Thanks for having me.
Lamar, could you give everybody a quick background on yourself?
I joined Gen Cap America years ago. Previous to that, I was with a wealth management firm that had a private equity fund-to-fund strategy where I was making investments into GPs all around the country and that’s how I first got connected with Gen Cap. Prior to that, I was in business school and the reason I had to go to business school is my career up until that point was completely in the military. I had to go learn how to add and subtract before getting a real job.
This must be a real change.
It’s a different spot than the previous life. I’m happy to be with Gen Cap and also in Nashville.
First, I want to thank you for your service. I didn’t know that you were a veteran but thank you and I’m doubly pleased to have you on.

Private Equity Groups: What’s important in a private equity group is that the next round of leadership is identified.
Thank you. It’s my pleasure, but I appreciate you saying that.

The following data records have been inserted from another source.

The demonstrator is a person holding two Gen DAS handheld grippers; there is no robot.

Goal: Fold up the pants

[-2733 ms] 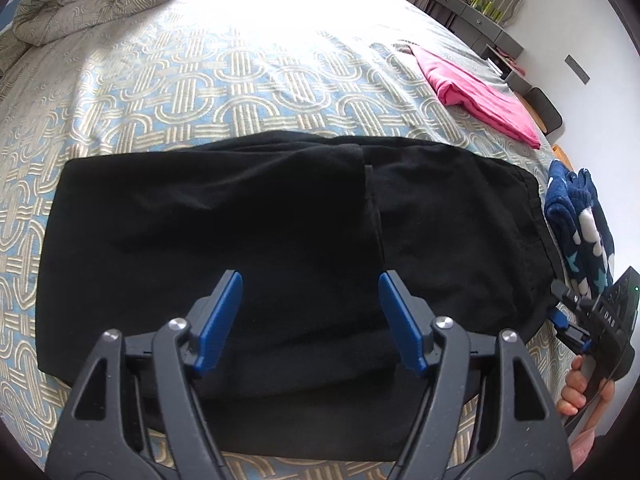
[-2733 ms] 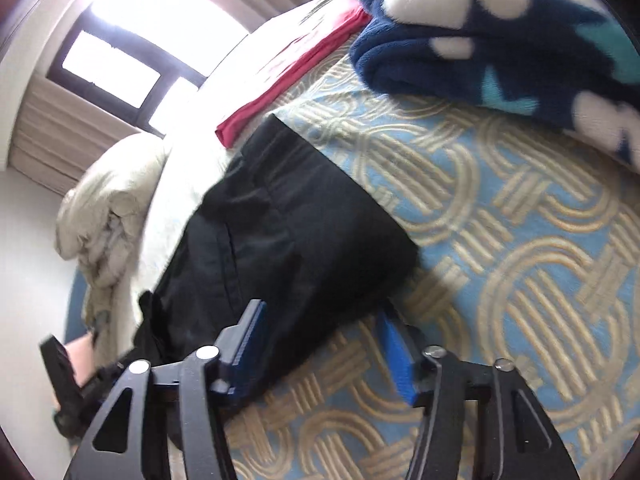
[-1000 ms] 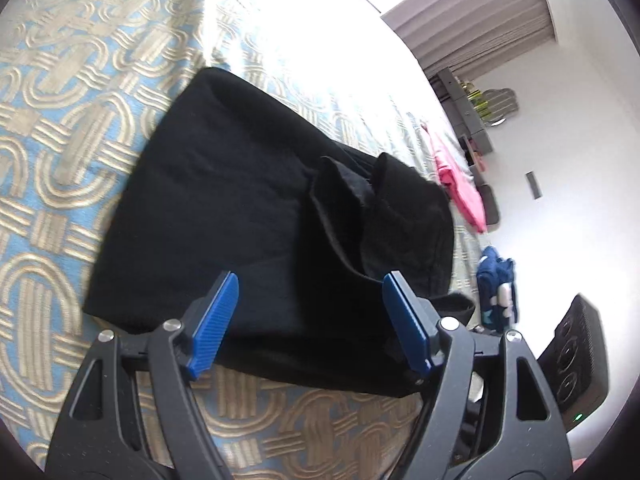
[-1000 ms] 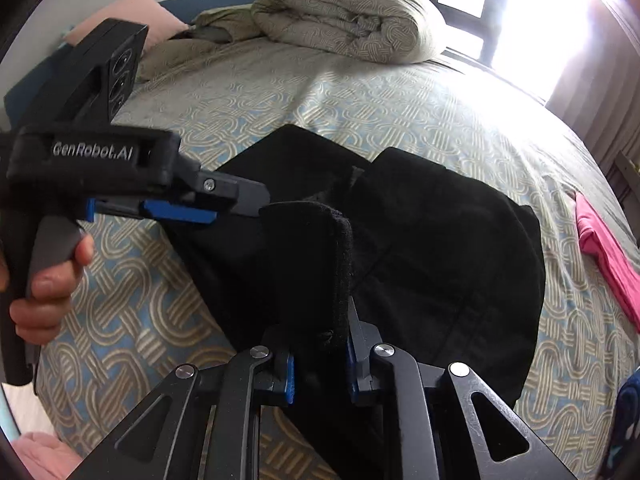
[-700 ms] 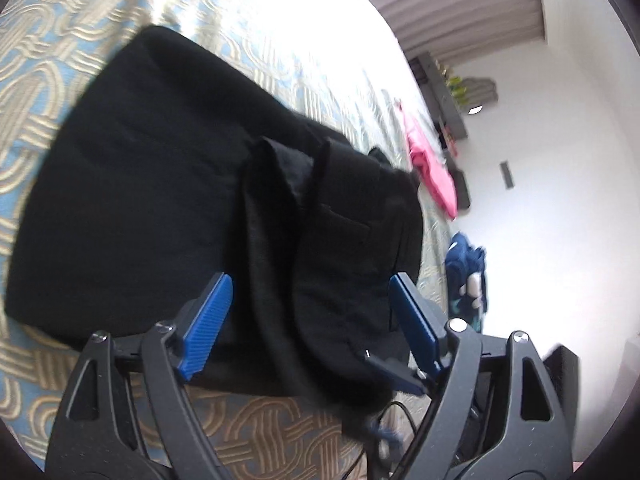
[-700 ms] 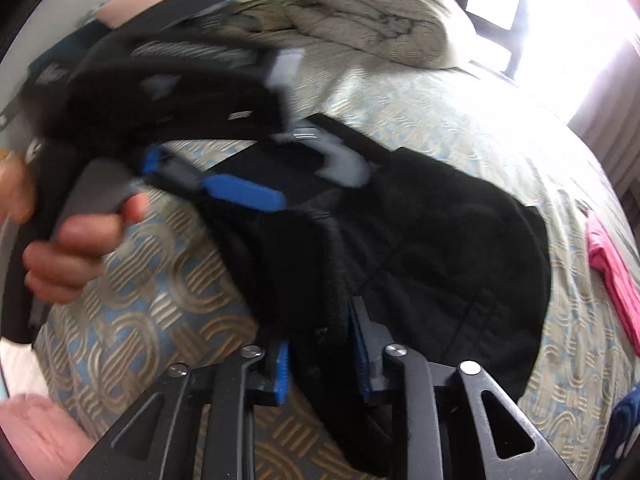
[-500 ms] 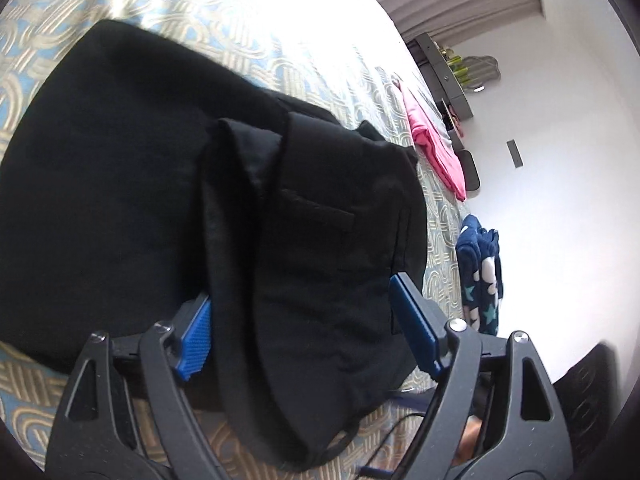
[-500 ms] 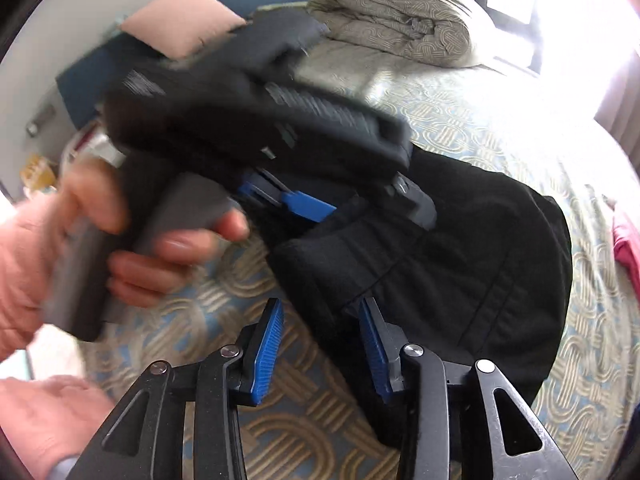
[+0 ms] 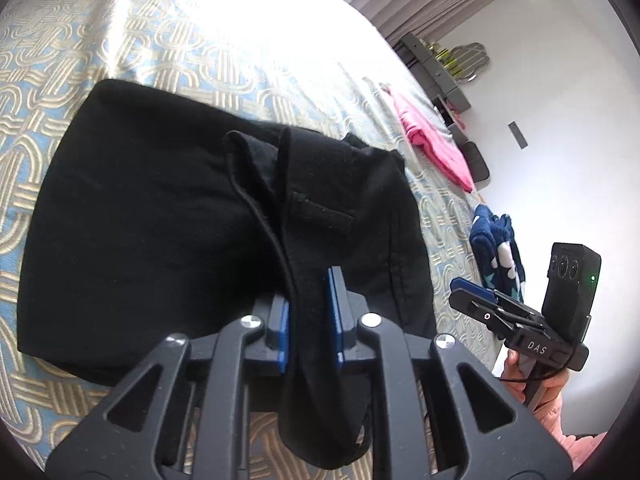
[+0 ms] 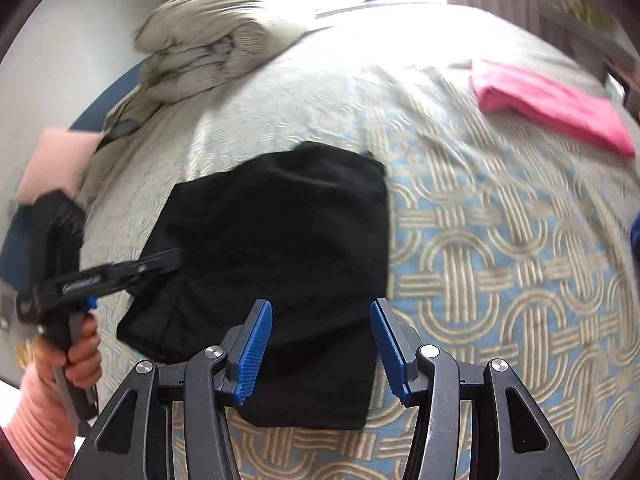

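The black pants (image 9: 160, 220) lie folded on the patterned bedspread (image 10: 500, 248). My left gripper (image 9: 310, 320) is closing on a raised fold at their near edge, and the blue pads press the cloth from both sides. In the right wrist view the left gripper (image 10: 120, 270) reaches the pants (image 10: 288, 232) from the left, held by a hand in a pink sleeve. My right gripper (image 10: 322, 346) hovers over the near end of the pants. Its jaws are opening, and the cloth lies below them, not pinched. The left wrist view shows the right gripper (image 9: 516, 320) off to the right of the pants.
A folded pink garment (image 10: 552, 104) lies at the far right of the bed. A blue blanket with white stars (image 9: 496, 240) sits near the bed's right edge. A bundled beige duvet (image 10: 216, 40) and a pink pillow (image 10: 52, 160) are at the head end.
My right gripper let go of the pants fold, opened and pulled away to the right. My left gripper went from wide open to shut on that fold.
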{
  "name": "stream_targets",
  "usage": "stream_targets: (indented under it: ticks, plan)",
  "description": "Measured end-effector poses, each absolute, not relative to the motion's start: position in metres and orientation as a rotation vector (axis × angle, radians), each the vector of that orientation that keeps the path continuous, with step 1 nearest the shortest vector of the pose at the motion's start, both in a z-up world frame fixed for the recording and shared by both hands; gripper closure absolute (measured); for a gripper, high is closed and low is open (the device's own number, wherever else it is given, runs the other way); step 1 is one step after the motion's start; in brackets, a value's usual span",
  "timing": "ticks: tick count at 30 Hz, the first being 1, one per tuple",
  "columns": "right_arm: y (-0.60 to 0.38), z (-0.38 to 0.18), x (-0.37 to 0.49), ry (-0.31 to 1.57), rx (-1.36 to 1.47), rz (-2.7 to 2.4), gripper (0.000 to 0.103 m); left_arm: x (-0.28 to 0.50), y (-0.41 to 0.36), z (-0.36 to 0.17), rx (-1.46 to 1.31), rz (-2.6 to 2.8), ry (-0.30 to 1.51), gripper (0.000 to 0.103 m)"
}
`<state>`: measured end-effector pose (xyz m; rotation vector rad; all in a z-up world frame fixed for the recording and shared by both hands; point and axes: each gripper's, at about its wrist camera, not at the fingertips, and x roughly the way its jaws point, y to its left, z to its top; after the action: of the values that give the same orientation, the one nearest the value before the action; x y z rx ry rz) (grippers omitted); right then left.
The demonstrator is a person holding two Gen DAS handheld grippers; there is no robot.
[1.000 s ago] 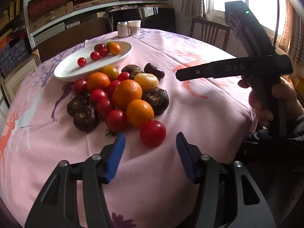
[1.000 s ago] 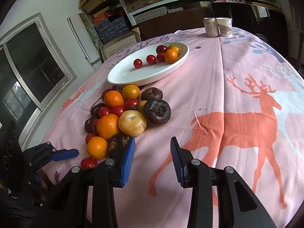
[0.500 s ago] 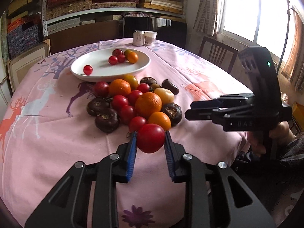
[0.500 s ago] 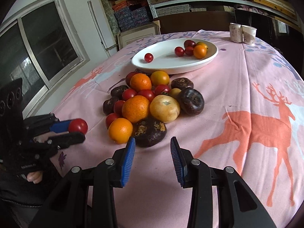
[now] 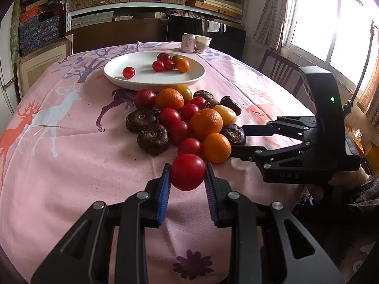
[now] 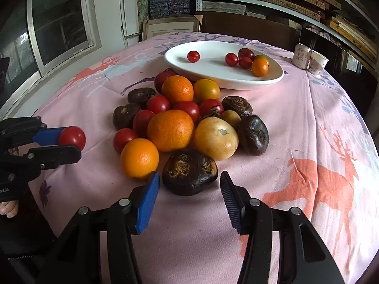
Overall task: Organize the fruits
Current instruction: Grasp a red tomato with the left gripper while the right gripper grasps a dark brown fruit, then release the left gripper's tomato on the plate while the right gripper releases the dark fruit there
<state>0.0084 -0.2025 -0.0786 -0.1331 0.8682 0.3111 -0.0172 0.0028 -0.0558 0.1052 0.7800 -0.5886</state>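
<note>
Fruits (image 6: 187,123) are sitting heaped mid-tabletop, just in front of the white plate (image 5: 132,80), where a few small tomatoes and an orange one are resting. I am gripping one red tomato (image 5: 188,172) in my left tongs (image 5: 187,177), pads pressing both its sides; whether it is clear of the cloth I cannot tell. My right tongs (image 6: 189,184) are standing open, their pads flanking a dark wrinkled fruit (image 6: 189,174) at the heap's near edge without touching it. That fruit is hiding part of what lies behind it, and the heap's inner pieces are overlapping. The pink tablecloth (image 6: 308,127) is lying bare to the right of the heap. Two cups (image 6: 309,58) are standing near the far edge.
</note>
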Motion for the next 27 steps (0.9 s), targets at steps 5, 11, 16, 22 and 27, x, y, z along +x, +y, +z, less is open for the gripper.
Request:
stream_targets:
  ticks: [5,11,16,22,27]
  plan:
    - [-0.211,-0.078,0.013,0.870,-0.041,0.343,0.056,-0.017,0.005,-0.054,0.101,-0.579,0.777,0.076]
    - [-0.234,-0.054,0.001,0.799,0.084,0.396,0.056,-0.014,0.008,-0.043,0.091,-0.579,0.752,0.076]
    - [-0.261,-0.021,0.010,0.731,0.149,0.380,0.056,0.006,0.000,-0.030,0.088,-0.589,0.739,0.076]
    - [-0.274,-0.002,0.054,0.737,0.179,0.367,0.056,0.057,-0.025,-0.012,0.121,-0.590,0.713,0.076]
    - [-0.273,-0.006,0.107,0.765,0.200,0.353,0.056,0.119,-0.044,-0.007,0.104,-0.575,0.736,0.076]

For the audience out there, talk a little bit about Gen Cap, their history, how they got started and their focus. We’re going to dive into, not all private equity groups were created equal, all have their different strategies and criteria. We’ll get there, but let’s talk a little bit about Gen Cap.
Gen Cap is older by private equity standards. We’ve been around since the late ‘80s. I’ve been doing this for years. Specifically, Gen Cap is on fund seven, although that is somewhat of a misnomer. This is our third institutional fund. Some of the early funds at Gen Cap were mostly friends and family and in around Nashville. Gen Cap, since the early days has been remarkably consistent in what we do. Specifically, what we’re doing is we’re targeting companies with $2 million to $10 million EBITDA in earnings and foreign investment. We make control only investments and the industries where we focus are manufacturing, distribution and basic service companies, but we’re much more industry-agnostic than that. The reason is that what we are looking for are qualities inside the company, specifically around the management team.
In our typical deal, what we are looking for is a situation where an owner wants to retire or at least step back considerably. There is a management team inside the company who we can back who we give a sweetheart deal on equity and then they run the company during our investment period, largely without as much relatively interference from us. Where a lot of private equity firms are touting their operational expertise and how they’ll parachute in operators to come help and assist, we are offering the opposite. We’re not going to fire off employees.
We’re going to stick with the management team and give them a sweetheart deal and equity and then they get to run the company going forward. Owners like that because they get to retire without having to stick around 3 to 5 years. A lot of firms typically want them to. Also, they get to know that their management teams, who have helped them out all along the way, are going to be taken care of and have a good shot at making good on a sweetheart deal on equity.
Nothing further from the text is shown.